Nel 2004 viene chiamato dalla Federazione per risollevare il destino della “Roja”, incarico che accetta con entusiasmo, pur conscio del gravoso compito che lo attende. Dopo lo sfortunato mondiale tedesco, sono in parecchi a chiedere l’esonero di Aragones. Ma lui, imperterrito, prosegue per la sua strada e sfida l’opinione pubblica con un gesto ritenuto, dai più, un sacrilegio: estromette Raul, bandiera del Real, dalla nazionale. La storia di Aragones, e della nazionale spagnola, svolta paradossalmente in quell’istante: la “Roja” ottiene il visto per l’Europeo mettendo in mostra un calcio decisamente piacevole, che replica pedissequamente durante la fase finale disputata in Austria e Svizzera. La finale contro la Germania, vinta dominando i Panzer, è solo l’epilogo di un progetto di durata quadriennale, segnato dalla crescita di grandi giocatori e dalla sagacia tattica del paffuto uomo di Hortaleza.

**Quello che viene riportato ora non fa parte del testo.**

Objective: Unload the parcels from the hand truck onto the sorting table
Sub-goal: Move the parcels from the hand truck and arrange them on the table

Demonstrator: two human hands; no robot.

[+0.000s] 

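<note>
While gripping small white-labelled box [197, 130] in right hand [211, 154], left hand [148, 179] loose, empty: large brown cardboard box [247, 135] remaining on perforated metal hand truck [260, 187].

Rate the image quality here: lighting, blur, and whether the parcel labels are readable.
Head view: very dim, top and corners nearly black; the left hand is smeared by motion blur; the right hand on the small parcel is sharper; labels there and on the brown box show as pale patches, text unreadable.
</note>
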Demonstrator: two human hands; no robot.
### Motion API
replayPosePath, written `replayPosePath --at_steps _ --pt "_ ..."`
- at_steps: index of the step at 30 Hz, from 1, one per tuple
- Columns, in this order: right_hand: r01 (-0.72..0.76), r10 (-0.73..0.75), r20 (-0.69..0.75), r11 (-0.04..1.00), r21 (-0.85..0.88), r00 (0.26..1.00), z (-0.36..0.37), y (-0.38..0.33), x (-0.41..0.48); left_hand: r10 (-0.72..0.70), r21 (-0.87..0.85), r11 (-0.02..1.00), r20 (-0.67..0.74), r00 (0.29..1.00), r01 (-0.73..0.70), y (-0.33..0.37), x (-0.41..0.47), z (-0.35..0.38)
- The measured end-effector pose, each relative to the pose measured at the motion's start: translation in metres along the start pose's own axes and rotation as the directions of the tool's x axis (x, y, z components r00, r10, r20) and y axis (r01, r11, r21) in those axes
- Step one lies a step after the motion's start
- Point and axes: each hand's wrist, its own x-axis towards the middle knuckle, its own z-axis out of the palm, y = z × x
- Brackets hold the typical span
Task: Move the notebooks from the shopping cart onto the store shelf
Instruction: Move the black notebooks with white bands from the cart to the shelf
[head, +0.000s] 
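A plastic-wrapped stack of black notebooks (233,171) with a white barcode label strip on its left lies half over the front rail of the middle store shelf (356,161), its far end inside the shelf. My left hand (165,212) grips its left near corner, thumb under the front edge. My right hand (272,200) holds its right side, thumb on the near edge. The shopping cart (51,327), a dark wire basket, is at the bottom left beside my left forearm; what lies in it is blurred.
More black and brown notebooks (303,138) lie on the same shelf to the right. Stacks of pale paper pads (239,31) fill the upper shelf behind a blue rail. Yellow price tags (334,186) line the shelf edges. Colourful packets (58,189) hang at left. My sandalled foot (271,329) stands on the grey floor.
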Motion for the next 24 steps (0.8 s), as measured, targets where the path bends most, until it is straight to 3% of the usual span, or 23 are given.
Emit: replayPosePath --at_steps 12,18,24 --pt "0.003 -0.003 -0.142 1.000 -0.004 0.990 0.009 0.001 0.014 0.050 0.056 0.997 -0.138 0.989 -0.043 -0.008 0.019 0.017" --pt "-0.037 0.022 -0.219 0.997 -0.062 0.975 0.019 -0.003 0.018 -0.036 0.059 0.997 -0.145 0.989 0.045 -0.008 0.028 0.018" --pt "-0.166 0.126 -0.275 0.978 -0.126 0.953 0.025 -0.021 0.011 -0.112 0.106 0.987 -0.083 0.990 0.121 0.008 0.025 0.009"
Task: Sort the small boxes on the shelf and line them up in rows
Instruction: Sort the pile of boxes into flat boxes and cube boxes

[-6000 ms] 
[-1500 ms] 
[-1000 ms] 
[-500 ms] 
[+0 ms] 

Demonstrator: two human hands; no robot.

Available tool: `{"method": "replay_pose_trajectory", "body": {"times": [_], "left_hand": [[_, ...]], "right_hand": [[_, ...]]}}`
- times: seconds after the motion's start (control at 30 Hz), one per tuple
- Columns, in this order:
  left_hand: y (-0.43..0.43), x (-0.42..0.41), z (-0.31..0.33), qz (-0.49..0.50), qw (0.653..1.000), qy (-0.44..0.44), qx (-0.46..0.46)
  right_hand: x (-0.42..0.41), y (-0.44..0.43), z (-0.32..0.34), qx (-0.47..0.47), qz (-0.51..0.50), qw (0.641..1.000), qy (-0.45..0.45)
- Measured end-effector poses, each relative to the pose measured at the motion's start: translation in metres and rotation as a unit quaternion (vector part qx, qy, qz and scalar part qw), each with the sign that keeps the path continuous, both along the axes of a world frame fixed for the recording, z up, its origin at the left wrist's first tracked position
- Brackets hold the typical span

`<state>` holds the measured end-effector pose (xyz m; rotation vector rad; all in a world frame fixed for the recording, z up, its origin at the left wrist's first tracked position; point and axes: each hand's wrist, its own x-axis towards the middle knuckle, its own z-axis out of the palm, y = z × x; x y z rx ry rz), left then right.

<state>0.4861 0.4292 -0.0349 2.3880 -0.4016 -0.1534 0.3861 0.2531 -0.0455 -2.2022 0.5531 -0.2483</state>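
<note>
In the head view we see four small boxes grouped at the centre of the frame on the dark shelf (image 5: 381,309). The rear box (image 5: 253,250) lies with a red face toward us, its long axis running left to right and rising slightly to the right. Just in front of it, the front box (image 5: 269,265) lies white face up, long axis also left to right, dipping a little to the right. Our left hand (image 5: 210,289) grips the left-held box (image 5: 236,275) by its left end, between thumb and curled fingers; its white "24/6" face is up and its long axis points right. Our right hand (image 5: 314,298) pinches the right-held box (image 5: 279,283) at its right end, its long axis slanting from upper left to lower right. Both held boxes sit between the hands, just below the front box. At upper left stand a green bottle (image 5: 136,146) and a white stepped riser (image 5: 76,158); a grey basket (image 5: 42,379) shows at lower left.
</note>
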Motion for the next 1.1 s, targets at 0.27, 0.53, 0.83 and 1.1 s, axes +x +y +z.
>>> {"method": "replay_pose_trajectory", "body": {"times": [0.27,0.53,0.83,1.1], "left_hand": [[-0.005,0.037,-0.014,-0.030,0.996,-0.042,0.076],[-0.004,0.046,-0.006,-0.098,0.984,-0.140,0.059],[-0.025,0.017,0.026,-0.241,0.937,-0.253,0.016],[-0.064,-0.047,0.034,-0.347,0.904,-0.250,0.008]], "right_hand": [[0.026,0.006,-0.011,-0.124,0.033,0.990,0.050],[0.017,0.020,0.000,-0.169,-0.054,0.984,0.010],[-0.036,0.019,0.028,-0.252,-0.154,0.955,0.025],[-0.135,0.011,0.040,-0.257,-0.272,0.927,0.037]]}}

Aragones, quindi, è stato l’uomo che ha cambiato il destino della nazionale spagnola, quella che, a tutt’oggi, detiene il titolo di campione del mondo e di campione europeo (due vittorie consecutive). La sua morte, avvenuta stamattina all’età di settantacinque anni, ha toccato il cuore di molti amanti del calcio spagnolo e internazionale. “Marca”, nell’edizione on-line odierna, l’ha ricordato come “il padre del Tiki Taka”, marchio indelebile dell’ultimo decennio del calcio spagnolo. Ha diviso l’opinione pubblica, non è stato amato dalla sponda madrilena “merengues”, ma ha sempre agito secondo coscienza, coerentemente alle proprie idee tattiche e personali. E la storia, volente o nolente, gli ha già assegnato un titolo che vale più di mille parole, quello di “padre” dell’invincibile armata delle Furie Rosse. Le più vincenti della storia del calcio mondiale. Ciao, “Sabio de Hortaleza”. E grazie di tutto.